Means TV features content like Why Bosses SuckCourtesy of Means TV

Burton and Hayes are aiming to bulk up their original and exclusive offerings soon. Several live programs are launching in March, including a daily news show and a gaming show. They have found eager creative partners in the project, like Nathan Sims, an Arizona-based artist who works under the name Teenage Stepdad, who was so excited by the concept that he approached Hayes and Burton to join. “A lot of leftist content talks down to people, and I never thought that they were doing that,” he says.

Meanwhile, Los Angeles-based comedian Sara June is leading up the co-op’s efforts at original programming. “I am currently in the process of producing a live-action series and an animated series for them,” she says.

Not bad at all for a startup funded entirely by crowdfunding and supporters—Burton says Means TV raised around $200,000 before launch—but a very small catalog for a streaming service asking for as much money as competitors with much bigger archives and flashier originals.

Means TV is unique, though, in that its value proposition does not necessarily rest on its content as much as the idea of its content. It’s the opportunity to support a streaming service that both emphasizes a specific political perspective and attempts to provide an alternative financial model for how to run a media company. “We're trying to distinguish ourselves in a marketing sense in that we are only subscriber funded,” Hayes says. “There's no shadow money, no dark money, there's no venture capital. I think that that resonates with people and allows them to build trust with us.”

So far, the service has amassed around 2,100 subscribers. A teensy fraction of something like Hulu’s user base, but then again, it makes more sense to view it as a boutique experiment rather than comparing it with corporate efforts like Netflix. “I look at it as a kind of collective Patreon,” Sims says.

Means TV has a decent chance of survival, according to Guy Bisson, the research director for market research group Ampere. Bisson tells WIRED that niche streaming services, which often have low content costs, don’t require large groups of subscribers to succeed—just a dedicated core audience. “They are not intended to be Netflix-killers, but just to tick over serving a small—but loyal if they get it right—viewer base,” Bisson says. “This service is clearly targeting ‘angry young things’ and the political drive of a youth disaffected by global politics. On that front, there surely couldn’t be a better time to try, given the extreme polarization of political views across much of the world.”

That doesn’t mean it will be an easy path forward. Worker-owned businesses can be very successful, like the grocery chain Publix. But Means TV is attempting to launch a worker-owned cooperative model in an industry without any obvious predecessors, and with shallow pockets. They “pay union rates” Sara June says, but “currently don’t have the budget to work with the actual unions.” For a streaming service with an explicitly pro-organized-labor outlook, that is a particularly sticky issue.
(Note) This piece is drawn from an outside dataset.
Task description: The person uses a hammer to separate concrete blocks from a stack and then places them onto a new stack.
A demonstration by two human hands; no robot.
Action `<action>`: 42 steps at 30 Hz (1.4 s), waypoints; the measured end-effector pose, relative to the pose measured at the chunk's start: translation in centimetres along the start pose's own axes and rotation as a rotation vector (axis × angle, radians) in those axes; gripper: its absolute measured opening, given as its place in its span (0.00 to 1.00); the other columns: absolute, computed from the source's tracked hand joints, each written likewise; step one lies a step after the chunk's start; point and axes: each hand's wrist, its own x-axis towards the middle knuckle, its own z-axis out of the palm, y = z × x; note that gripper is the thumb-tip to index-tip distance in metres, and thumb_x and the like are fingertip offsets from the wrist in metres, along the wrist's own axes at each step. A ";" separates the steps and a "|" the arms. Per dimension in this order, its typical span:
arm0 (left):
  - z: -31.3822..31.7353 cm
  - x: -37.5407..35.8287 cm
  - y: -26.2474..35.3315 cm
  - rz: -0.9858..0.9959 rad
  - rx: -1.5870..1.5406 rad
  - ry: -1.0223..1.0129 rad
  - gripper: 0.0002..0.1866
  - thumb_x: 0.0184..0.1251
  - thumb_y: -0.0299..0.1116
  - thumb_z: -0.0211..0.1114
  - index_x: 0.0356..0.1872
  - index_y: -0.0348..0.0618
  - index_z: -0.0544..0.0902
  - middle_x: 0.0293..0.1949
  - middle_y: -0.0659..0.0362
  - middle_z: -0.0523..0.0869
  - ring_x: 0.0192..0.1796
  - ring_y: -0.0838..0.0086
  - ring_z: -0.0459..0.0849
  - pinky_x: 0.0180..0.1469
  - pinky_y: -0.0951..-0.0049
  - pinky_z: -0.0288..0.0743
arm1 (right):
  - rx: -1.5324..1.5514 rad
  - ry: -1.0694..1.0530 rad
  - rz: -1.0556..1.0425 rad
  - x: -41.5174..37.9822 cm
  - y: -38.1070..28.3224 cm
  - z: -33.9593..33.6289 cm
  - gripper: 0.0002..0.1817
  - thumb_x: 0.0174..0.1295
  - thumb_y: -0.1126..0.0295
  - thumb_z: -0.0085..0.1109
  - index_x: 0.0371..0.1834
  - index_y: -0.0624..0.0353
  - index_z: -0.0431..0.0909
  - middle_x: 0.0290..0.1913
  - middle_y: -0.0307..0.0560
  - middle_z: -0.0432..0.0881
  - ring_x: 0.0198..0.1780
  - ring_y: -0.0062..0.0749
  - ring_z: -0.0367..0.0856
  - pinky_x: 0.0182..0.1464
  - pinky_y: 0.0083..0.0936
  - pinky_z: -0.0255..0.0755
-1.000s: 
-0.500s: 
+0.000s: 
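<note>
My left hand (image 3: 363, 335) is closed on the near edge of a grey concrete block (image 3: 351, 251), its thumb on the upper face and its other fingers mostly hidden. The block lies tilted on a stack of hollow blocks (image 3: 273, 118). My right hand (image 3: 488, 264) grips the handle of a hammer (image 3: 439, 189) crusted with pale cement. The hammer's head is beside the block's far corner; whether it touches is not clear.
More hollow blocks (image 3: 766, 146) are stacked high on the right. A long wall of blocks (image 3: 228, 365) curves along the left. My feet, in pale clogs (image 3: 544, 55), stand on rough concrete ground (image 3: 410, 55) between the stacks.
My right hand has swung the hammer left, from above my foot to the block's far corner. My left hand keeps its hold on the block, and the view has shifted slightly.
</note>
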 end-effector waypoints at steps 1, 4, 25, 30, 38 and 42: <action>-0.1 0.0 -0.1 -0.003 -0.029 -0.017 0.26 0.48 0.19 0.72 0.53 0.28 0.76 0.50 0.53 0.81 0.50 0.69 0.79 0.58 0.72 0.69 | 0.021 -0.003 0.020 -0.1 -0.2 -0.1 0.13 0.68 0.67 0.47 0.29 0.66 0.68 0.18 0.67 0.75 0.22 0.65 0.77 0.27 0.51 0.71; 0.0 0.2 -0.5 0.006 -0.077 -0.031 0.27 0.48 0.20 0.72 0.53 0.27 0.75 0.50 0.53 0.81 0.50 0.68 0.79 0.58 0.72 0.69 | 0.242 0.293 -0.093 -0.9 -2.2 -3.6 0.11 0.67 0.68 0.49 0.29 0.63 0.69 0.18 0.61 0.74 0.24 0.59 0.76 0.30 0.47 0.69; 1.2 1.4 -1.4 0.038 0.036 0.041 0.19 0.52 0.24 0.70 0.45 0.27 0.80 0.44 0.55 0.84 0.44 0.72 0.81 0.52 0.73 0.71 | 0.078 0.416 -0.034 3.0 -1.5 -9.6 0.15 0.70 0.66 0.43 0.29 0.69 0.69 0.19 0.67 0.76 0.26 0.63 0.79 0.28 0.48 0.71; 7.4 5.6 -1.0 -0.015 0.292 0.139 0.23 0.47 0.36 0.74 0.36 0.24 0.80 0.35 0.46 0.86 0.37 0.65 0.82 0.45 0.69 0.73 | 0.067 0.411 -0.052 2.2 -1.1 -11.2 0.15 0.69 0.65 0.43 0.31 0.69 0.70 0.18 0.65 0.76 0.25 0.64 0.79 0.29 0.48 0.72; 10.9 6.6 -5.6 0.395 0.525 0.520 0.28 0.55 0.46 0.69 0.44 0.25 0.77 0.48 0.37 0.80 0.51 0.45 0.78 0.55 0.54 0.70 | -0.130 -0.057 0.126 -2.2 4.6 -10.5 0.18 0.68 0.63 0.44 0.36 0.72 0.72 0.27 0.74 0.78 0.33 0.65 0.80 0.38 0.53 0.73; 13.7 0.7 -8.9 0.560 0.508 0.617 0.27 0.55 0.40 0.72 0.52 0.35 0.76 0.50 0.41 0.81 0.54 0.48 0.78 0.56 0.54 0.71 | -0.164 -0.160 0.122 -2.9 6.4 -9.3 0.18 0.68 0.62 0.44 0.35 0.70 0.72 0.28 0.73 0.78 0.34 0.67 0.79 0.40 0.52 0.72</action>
Churn is another potential problem, especially because its slim archive means people can burn through exclusive content quickly. Magid’s 2018 survey also found that 41 percent of millennial viewers only planned to keep the services they signed up to use for six months or less. The “post-capitalist” service will have to prove its appeal as a commercial product in order to hold onto its audience, especially as it also faces competition from other independent leftist media projects.
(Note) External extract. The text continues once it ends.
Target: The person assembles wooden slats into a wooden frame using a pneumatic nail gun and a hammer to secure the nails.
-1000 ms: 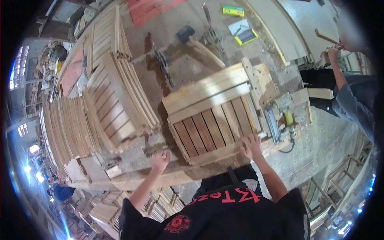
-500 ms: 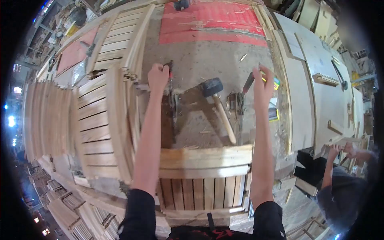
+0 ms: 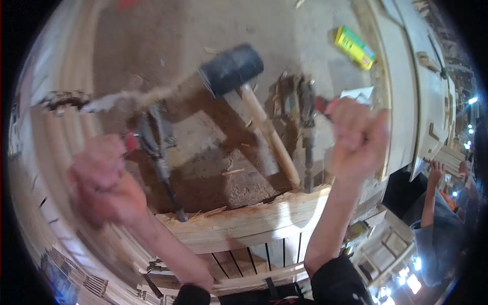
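My left hand (image 3: 109, 183), blurred, is closed round the handle of a bar clamp (image 3: 156, 140); a bit of red shows at the fingers. That clamp's dark bar runs down to the front wooden rail (image 3: 244, 221). My right hand (image 3: 358, 140) is a fist on the red-and-dark handle of a second bar clamp (image 3: 307, 112), whose bar also reaches the rail. Both handles are mostly hidden in the fists. Between the clamps a mallet with a black head (image 3: 232, 69) and a pale wooden handle lies on the worktop.
A yellow-green box (image 3: 355, 47) lies at the upper right, with a white paper (image 3: 358, 95) below it. Slatted wooden panels stand at the left. A co-worker's hand (image 3: 436, 172) is at the far right, by pale boards (image 3: 406, 96).
The view has moved closer to the worktop and turned. Both hands have come lower and farther apart in the picture, fists round the clamp handles. The mallet looks larger and still lies between them.
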The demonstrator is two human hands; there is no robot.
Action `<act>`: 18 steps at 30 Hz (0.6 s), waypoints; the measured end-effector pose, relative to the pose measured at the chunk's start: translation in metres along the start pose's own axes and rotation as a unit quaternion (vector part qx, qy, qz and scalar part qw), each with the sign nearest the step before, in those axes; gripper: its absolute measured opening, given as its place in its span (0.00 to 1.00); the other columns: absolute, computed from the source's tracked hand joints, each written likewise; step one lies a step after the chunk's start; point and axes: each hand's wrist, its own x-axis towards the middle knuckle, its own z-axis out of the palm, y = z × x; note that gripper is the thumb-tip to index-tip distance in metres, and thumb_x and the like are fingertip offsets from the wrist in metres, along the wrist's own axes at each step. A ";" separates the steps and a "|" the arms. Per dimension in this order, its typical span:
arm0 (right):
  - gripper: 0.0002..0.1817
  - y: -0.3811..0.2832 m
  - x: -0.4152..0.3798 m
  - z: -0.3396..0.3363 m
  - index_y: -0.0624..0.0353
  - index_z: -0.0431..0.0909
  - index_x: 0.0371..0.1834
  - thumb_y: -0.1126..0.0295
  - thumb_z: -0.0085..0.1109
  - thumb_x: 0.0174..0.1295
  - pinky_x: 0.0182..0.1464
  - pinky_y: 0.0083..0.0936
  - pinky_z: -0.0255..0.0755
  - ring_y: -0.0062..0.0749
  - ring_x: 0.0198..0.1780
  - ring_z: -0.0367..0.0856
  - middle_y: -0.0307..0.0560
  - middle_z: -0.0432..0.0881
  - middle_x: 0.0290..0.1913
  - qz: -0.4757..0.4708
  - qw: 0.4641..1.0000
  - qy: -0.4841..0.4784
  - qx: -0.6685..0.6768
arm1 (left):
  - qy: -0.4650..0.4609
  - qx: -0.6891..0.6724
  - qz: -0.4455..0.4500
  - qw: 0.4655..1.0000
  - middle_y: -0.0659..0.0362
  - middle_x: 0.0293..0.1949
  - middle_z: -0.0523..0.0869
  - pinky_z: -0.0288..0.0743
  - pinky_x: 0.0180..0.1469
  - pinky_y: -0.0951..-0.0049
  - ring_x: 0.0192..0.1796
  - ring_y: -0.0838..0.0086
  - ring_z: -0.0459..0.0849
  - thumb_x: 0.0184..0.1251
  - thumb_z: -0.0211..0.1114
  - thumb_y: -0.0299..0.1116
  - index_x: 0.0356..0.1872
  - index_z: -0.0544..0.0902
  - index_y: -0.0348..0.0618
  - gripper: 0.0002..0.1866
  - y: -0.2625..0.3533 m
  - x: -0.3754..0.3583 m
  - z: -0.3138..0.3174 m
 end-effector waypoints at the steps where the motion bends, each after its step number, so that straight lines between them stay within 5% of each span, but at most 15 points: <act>1: 0.31 0.006 -0.005 0.003 0.54 0.59 0.11 0.49 0.39 0.73 0.31 0.34 0.60 0.28 0.20 0.58 0.36 0.58 0.14 -0.012 0.999 0.034 0.009 | 0.032 -0.016 -0.002 0.999 0.62 0.20 0.67 0.69 0.39 0.70 0.28 0.72 0.70 0.77 0.44 0.45 0.21 0.70 0.47 0.22 0.001 -0.014 0.000; 4: 0.29 0.034 -0.023 -0.015 0.49 0.59 0.13 0.47 0.34 0.73 0.43 0.43 0.64 0.36 0.28 0.63 0.38 0.58 0.16 -0.169 0.983 -0.064 -0.044 | 0.084 -0.028 0.012 0.996 0.63 0.20 0.67 0.69 0.40 0.70 0.28 0.71 0.70 0.75 0.47 0.43 0.22 0.71 0.46 0.20 -0.018 -0.052 0.000; 7: 0.27 0.045 -0.051 -0.031 0.50 0.60 0.15 0.48 0.39 0.70 0.42 0.44 0.67 0.36 0.29 0.66 0.37 0.61 0.17 -0.164 0.979 -0.079 -0.092 | 0.083 0.018 0.016 0.996 0.62 0.21 0.69 0.70 0.41 0.65 0.28 0.69 0.71 0.72 0.50 0.46 0.21 0.72 0.45 0.21 -0.046 -0.085 -0.016; 10: 0.24 0.063 -0.062 -0.039 0.56 0.68 0.19 0.53 0.42 0.69 0.42 0.40 0.70 0.34 0.32 0.71 0.40 0.71 0.22 -0.258 0.945 -0.043 -0.197 | 0.046 0.079 0.075 0.993 0.61 0.22 0.72 0.72 0.42 0.61 0.29 0.67 0.71 0.69 0.52 0.49 0.20 0.73 0.44 0.22 -0.035 -0.092 -0.028; 12: 0.20 0.056 -0.068 -0.034 0.62 0.76 0.28 0.57 0.45 0.69 0.43 0.34 0.71 0.33 0.37 0.76 0.43 0.79 0.31 -0.143 0.974 0.008 -0.177 | 0.025 0.139 0.113 0.984 0.60 0.23 0.74 0.72 0.42 0.58 0.29 0.66 0.72 0.67 0.54 0.51 0.20 0.73 0.43 0.23 -0.028 -0.086 -0.021; 13: 0.17 0.025 -0.067 -0.026 0.63 0.77 0.33 0.60 0.48 0.69 0.45 0.32 0.71 0.33 0.39 0.77 0.44 0.81 0.34 -0.020 0.981 0.023 -0.192 | 0.102 0.161 -0.056 0.980 0.60 0.26 0.79 0.71 0.56 0.54 0.36 0.66 0.78 0.71 0.53 0.47 0.22 0.76 0.42 0.22 -0.005 -0.082 -0.007; 15: 0.12 -0.041 -0.067 -0.014 0.65 0.80 0.39 0.66 0.53 0.68 0.48 0.28 0.72 0.34 0.43 0.79 0.46 0.83 0.40 0.178 0.959 0.025 -0.221 | -0.070 0.292 -0.114 0.947 0.60 0.27 0.80 0.74 0.48 0.61 0.32 0.69 0.78 0.70 0.57 0.42 0.27 0.80 0.39 0.17 0.065 -0.070 -0.008; 16: 0.10 -0.086 -0.086 -0.032 0.58 0.81 0.45 0.74 0.62 0.60 0.54 0.27 0.71 0.30 0.49 0.79 0.45 0.84 0.44 0.054 0.945 -0.011 -0.322 | -0.093 0.357 -0.066 0.927 0.60 0.27 0.80 0.74 0.47 0.63 0.31 0.70 0.78 0.70 0.58 0.40 0.27 0.80 0.38 0.16 0.117 -0.078 0.004; 17: 0.13 -0.114 -0.127 -0.067 0.60 0.81 0.47 0.77 0.63 0.58 0.58 0.28 0.70 0.30 0.53 0.78 0.46 0.83 0.49 0.105 0.894 0.074 -0.429 | -0.109 0.420 -0.016 0.901 0.60 0.27 0.80 0.74 0.45 0.66 0.30 0.71 0.77 0.69 0.59 0.38 0.27 0.80 0.37 0.15 0.158 -0.088 0.006; 18: 0.17 -0.134 -0.165 -0.108 0.63 0.78 0.52 0.78 0.63 0.57 0.59 0.30 0.71 0.35 0.54 0.79 0.49 0.82 0.51 0.112 0.909 0.172 -0.362 | -0.128 0.308 -0.061 0.941 0.59 0.26 0.80 0.74 0.43 0.68 0.30 0.72 0.77 0.69 0.60 0.36 0.28 0.79 0.36 0.14 0.195 -0.105 -0.004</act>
While the United States does lack mainstream media institutions that represent leftist perspectives, in recent years there has been a bloom of projects, like the podcast Chapo Trap House and the magazine Current Affairs, catering to the anticapitalist audience Means TV is courting—people interested in democratic socialism, labor and workers’ rights, universal health care, and the failures of the Democratic party. These projects often share goals and support each other—Chapo Trap House has worked with Hayes and Burton, and Current Affairs’ editor in chief Nathan Robinson recently tweeted his support of Means TV. But they are, still, in competition. Even the most diehard socialists have to pick and choose which subscriptions to buy.